HIGH COURT OF AUSTRALIA

Mant and Others Appellants; and The Deputy Federal Commissioner of Land Tax for Queensland Respondent.

H C of A

2 August 1915

Isaacs, Gavan Duffy and Powers JJ.

Hart, for the appellants.

Macgregor, for the respondent.

The judgment of the Court, which was read by Isaacs J., wasas follows:—

Aug. 2

Isaacs, Gavan Duffy and Powers JJ.

No question arises as to the reality and bona fides of the partition of the land, or the bona fides of the agreement recorded in the deed of partnership. It is a conceded fact that the several parcels belong in law and equity exclusively to the respective persons in whose names they stand, and have not been made part of the partnership stock. No one person has any proprietary interest whatever in the land of any other. The only right which any one of the partners has in respect of the land of any other is a personal right, created by the contract of partnership; and that contract does not provide that the land shall be partnership property or capital.

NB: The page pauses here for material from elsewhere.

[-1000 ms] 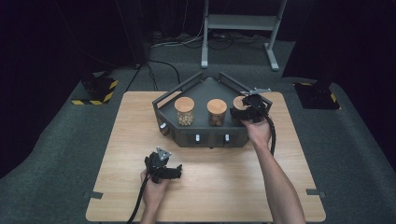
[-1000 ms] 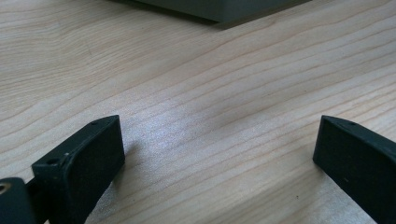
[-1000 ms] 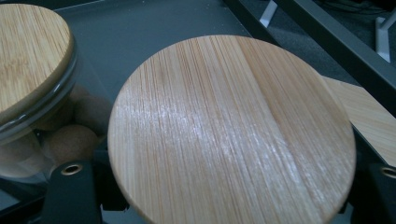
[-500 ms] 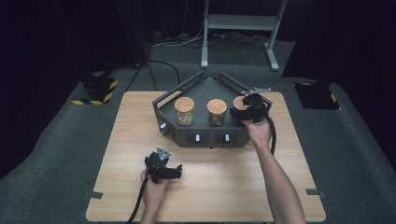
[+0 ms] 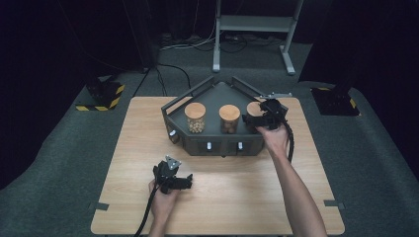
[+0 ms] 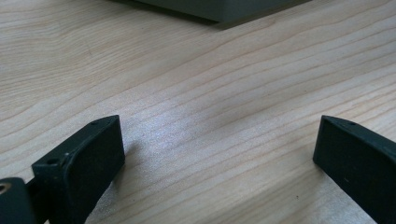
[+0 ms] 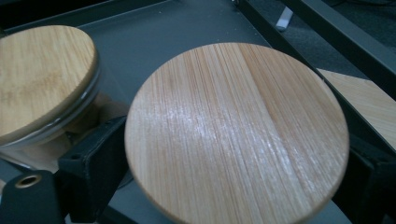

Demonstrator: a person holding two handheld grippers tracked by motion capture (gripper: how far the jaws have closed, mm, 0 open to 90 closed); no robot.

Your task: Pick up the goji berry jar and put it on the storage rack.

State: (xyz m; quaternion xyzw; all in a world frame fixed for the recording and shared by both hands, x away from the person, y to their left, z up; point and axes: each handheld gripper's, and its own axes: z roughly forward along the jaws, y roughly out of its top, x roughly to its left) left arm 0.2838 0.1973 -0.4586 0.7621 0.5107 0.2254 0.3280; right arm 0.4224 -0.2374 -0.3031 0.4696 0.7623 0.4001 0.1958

The only capital of the partnership—in other words, the only property owned jointly—consists of live stock and chattels. The contract simply permits common agistment on the severally owned lands. That mutual right is not, in our opinion, the kind of right comprehended by the Land Tax Assessment Act.

The term "joint owners," by sec. 3, means "persons who own land jointly or in common, whether as partners or otherwise."

"Owner" ... includes every person who jointly or severally, whether at law or in equity—(a) is entitled to the land for any estate of freehold in possession; or (b) is entitled to receive, or in receipt of, or if the land were let to a tenant would be entitled to receive, the rents and profits thereof, whether as beneficial owner, trustee, mortgagee in possession, or otherwise.


Having regard to that definition, the definition of "unimproved value," the provisions of secs. 27 and 28 as to leaseholders, sec. 35 as to equitable owners, and the general tenor of the Act, we think that the case is not brought within the joint tenancy provisions of the Statute.

The appellants do certainly derive benefit from the land and from its produce, but not as owners. The owner of each respective parcel does not, even as to his own land, receive the profits of the land as owner—though, of course, subject to his contract he would be entitled to do so,—but the partnership by his permission receives them, and then he, quâ partner, shares the profits of the partnership. So that those who are not owners of any given portion of the land are not, as owners, entitled to receive its produce; what they receive in fact, they receive under the partnership contract, which stops short of creating an interest in the land itself.

The Commissioner then relied on sec. 42 of the Act. It was urged that, as before the partition in 1907 the land, though standing in the father's name alone, was held by him in trust for all the then partners, and was then occupied, and has been ever since the partition actually occupied, by the partners for the time being, they are, by the terms of the section, to be deemed owners of the land. This cannot be maintained. The case does not come within the letter of this section, as a taxing provision requires.

None of the appellants was a "person making the" conveyance or transfer of the land. George Mant was that person.

Both contentions failing, the question must be answered in the the negative, and the case remitted with that opinion.

Question answered in the negative.

Solicitors, for the appellants, Flower & Hart.

Solicitors, for the respondent, Chambers, McNab & McNab.